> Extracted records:
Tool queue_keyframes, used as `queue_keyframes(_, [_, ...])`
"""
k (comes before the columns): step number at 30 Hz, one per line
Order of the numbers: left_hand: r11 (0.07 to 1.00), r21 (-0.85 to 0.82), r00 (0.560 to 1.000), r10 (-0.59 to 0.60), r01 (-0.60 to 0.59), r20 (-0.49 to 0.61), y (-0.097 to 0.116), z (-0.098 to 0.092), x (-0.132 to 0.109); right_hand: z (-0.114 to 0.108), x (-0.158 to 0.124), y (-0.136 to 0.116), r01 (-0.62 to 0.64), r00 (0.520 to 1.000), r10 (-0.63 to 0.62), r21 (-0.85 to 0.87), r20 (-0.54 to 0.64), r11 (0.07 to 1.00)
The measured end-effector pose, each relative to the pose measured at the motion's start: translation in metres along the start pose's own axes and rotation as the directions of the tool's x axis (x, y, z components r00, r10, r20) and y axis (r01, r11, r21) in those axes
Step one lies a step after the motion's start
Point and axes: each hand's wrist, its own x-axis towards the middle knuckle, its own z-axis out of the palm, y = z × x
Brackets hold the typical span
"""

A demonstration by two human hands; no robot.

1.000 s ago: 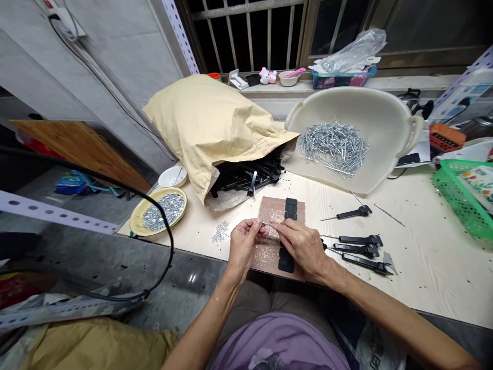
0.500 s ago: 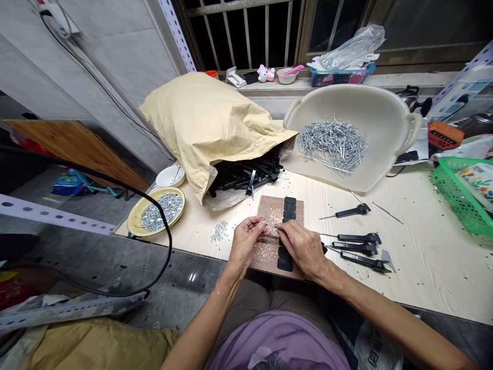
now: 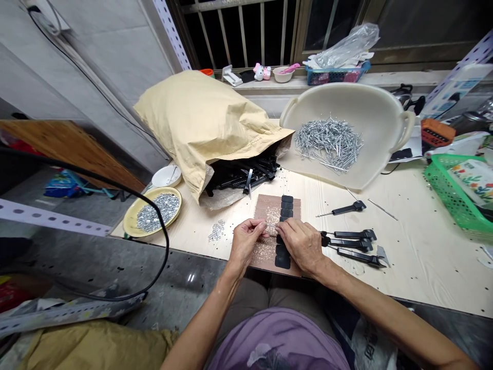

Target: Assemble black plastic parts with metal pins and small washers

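In the middle of the head view, a thin metal rod spans the gap between my two hands. My left hand pinches its left end between thumb and fingertips. Closed fingers of my right hand grip the other end, and that end is hidden under them. A black plastic tip shows beyond the right hand; whether the hand holds it I cannot tell. Both hands are over a brown board carrying a column of black pads and pale crumbs. Small washers lie loose left of the board.
Several black plastic pieces with metal rods lie at right. A yellow bowl holds washers; a white basin holds metal pins. Black pieces spill from a tan sack. A green basket stands far right.
The view has shifted slightly, so the scene sits a little further left. My right hand has turned slightly around its end of the rod; my left hand keeps its pinch.
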Motion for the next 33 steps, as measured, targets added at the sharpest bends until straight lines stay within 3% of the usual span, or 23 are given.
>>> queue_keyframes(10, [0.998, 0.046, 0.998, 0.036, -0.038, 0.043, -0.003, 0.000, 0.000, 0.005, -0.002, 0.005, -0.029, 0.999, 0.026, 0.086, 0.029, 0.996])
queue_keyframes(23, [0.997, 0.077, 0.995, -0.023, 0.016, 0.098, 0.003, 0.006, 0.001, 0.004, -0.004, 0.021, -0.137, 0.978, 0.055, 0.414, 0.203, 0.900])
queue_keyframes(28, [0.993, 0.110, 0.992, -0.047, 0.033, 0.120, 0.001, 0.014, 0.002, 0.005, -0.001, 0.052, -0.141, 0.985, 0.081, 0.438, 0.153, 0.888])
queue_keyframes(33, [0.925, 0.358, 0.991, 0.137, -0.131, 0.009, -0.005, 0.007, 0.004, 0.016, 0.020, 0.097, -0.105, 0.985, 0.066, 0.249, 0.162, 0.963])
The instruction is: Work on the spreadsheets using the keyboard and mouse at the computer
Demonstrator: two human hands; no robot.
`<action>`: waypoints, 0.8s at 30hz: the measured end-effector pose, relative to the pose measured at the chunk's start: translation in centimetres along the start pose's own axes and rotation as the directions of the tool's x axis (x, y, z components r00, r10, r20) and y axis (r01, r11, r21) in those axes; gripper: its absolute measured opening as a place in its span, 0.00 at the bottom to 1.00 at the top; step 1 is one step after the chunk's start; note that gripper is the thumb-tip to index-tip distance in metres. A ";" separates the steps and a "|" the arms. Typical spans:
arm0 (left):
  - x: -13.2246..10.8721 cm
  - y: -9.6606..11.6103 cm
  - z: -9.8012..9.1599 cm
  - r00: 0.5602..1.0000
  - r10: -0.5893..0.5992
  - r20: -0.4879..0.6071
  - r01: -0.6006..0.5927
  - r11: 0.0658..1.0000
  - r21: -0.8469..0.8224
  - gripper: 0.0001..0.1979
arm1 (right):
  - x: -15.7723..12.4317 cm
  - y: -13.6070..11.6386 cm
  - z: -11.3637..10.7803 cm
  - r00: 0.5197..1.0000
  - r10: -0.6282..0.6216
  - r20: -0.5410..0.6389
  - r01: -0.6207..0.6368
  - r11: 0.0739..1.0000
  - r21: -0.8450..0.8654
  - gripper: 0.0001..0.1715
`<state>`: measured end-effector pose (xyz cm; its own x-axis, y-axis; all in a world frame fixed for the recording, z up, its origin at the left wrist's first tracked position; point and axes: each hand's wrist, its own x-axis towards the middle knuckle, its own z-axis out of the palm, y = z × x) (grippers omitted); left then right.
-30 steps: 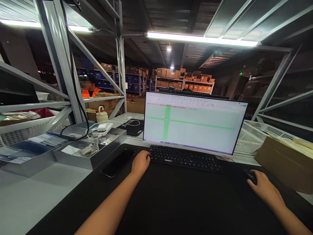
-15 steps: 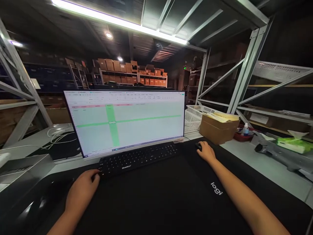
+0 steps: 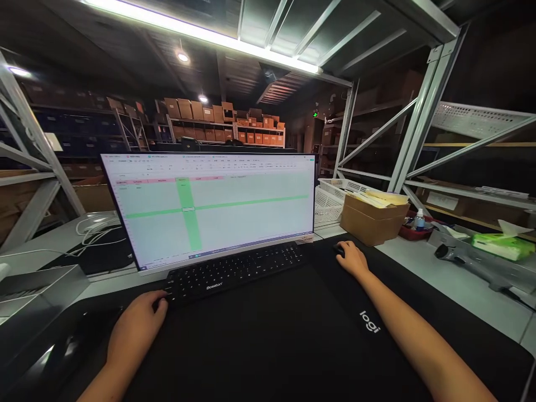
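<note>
At the left end of the black keyboard (image 3: 234, 273), my left hand (image 3: 138, 324) rests on the mat with its fingertips at the corner keys. Its thumb stands apart from the fingers and it holds nothing. My right hand (image 3: 352, 259) lies over a dark computer mouse (image 3: 338, 250), which is mostly covered by the fingers. Behind the keyboard stands a wide monitor (image 3: 247, 223) showing a spreadsheet, with a green row and column crossing at one selected cell and a pink header strip.
Both forearms lie over a black desk mat (image 3: 268, 346). Right of the monitor are white baskets (image 3: 329, 204), a cardboard box (image 3: 372, 220) of papers, a spray bottle (image 3: 419, 219), a handheld scanner (image 3: 464, 262) and green tissues (image 3: 502, 245). A grey tray (image 3: 46, 290) and cables (image 3: 90, 237) sit left.
The view has shifted slightly, so the monitor and desk sit a little further left. Both hands keep their places, and the same cell stays selected on the screen.
</note>
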<state>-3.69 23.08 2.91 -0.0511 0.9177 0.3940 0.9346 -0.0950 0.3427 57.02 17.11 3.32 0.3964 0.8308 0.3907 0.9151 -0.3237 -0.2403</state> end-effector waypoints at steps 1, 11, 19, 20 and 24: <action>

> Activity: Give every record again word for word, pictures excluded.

> Completed exercise:
Tool queue_keyframes, used as `queue_keyframes(_, [_, ...])`
"""
k (comes before the columns): step number at 30 Hz, one per line
Order of the numbers: left_hand: r11 (0.07 to 1.00), r21 (-0.85 to 0.82), r00 (0.560 to 1.000), r10 (-0.59 to 0.60), r01 (-0.60 to 0.59), r20 (-0.49 to 0.61), y (-0.097 to 0.116), z (-0.098 to 0.092), x (-0.132 to 0.109); right_hand: z (-0.114 to 0.108), x (-0.158 to 0.124), y (-0.136 to 0.116), r01 (-0.62 to 0.64), r00 (0.520 to 1.000), r10 (-0.63 to 0.62), r21 (-0.85 to 0.87), r20 (-0.54 to 0.64), r11 (0.07 to 1.00)
The measured end-effector pose, each relative to the pose measured at the motion's start: translation in metres along the start pose's own axes and rotation as the directions of the tool's x axis (x, y, z components r00, r10, r20) and y axis (r01, r11, r21) in those axes
Step one lies a step after the motion's start
Point and axes: each hand's wrist, its own x-axis towards the middle knuckle, its own z-axis out of the palm, y = z × x
Brackets hold the typical span
"""

A demonstration by two human hands; no robot.

1.000 s ago: 
0.500 s ago: 
now: 

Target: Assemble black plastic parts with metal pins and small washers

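In the middle of the head view, a thin metal rod spans the gap between my two hands. My left hand pinches its left end between thumb and fingertips. Closed fingers of my right hand grip the other end, and that end is hidden under them. A black plastic tip shows beyond the right hand; whether the hand holds it I cannot tell. Both hands are over a brown board carrying a column of black pads and pale crumbs. Small washers lie loose left of the board.
Several black plastic pieces with metal rods lie at right. A yellow bowl holds washers; a white basin holds metal pins. Black pieces spill from a tan sack. A green basket stands far right.
The view has shifted slightly, so the scene sits a little further left. My right hand has turned slightly around its end of the rod; my left hand keeps its pinch.
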Motion for the next 33 steps, as measured, targets added at the sharpest bends until straight lines stay within 3% of the usual span, or 23 are given.
>>> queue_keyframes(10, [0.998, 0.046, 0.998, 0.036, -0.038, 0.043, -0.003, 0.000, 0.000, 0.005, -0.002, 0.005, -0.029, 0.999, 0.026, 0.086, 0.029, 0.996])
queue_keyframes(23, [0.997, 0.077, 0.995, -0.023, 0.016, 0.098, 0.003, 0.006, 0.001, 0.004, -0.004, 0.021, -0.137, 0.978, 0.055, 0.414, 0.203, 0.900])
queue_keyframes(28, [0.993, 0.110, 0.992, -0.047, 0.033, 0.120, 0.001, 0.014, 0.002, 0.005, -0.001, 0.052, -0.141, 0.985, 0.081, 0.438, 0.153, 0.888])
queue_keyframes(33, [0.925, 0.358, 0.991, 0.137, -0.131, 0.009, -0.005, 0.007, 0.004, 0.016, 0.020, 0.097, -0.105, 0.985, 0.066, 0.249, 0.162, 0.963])
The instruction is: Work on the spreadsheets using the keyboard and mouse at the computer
Demonstrator: two human hands; no robot.
`<action>`: waypoints, 0.8s at 30hz: the measured end-effector pose, relative to the pose measured at the chunk's start: translation in centimetres along the start pose's own axes and rotation as the directions of the tool's x axis (x, y, z components r00, r10, r20) and y axis (r01, r11, r21) in those axes; gripper: its absolute measured opening as a place in its span, 0.00 at the bottom to 1.00 at the top; step 1 is one step after the chunk's start; note that gripper is the thumb-tip to index-tip distance in metres. A ";" separates the steps and a "|" the arms. Typical spans:
arm0 (left):
  - x: -13.2246..10.8721 cm
  - y: -9.6606..11.6103 cm
  - z: -9.8012..9.1599 cm
  - r00: 0.5602..1.0000
  - r10: -0.5893..0.5992
  - r20: -0.4879..0.6071
  - r01: -0.6006..0.5927
  - r11: 0.0658..1.0000
  - r21: -0.8469..0.8224
  - gripper: 0.0001..0.1979
arm1 (right):
  - x: -15.7723..12.4317 cm
  - y: -13.6070..11.6386 cm
  - z: -11.3637..10.7803 cm
  - r00: 0.5197..1.0000
  - r10: -0.6282..0.6216
  - r20: -0.5410..0.6389
  - r01: -0.6207..0.6368
  - r11: 0.0739..1.0000
  - r21: -0.8450..0.8654
  - gripper: 0.0001..0.1715
`<state>`: measured end-effector pose (xyz cm; its own x-axis, y-axis; all in a world frame fixed for the recording, z up, its origin at the left wrist's first tracked position; point and axes: each hand's wrist, its own x-axis towards the middle knuckle, its own z-axis out of the palm, y = z × x) (grippers omitted); left then right.
-30 steps: 
-15 steps: 
+0 steps: 
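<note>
At the left end of the black keyboard (image 3: 234, 273), my left hand (image 3: 138, 324) rests on the mat with its fingertips at the corner keys. Its thumb stands apart from the fingers and it holds nothing. My right hand (image 3: 352, 259) lies over a dark computer mouse (image 3: 338, 250), which is mostly covered by the fingers. Behind the keyboard stands a wide monitor (image 3: 247, 223) showing a spreadsheet, with a green row and column crossing at one selected cell and a pink header strip.
Both forearms lie over a black desk mat (image 3: 268, 346). Right of the monitor are white baskets (image 3: 329, 204), a cardboard box (image 3: 372, 220) of papers, a spray bottle (image 3: 419, 219), a handheld scanner (image 3: 464, 262) and green tissues (image 3: 502, 245). A grey tray (image 3: 46, 290) and cables (image 3: 90, 237) sit left.
The view has shifted slightly, so the monitor and desk sit a little further left. Both hands keep their places, and the same cell stays selected on the screen.
</note>
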<state>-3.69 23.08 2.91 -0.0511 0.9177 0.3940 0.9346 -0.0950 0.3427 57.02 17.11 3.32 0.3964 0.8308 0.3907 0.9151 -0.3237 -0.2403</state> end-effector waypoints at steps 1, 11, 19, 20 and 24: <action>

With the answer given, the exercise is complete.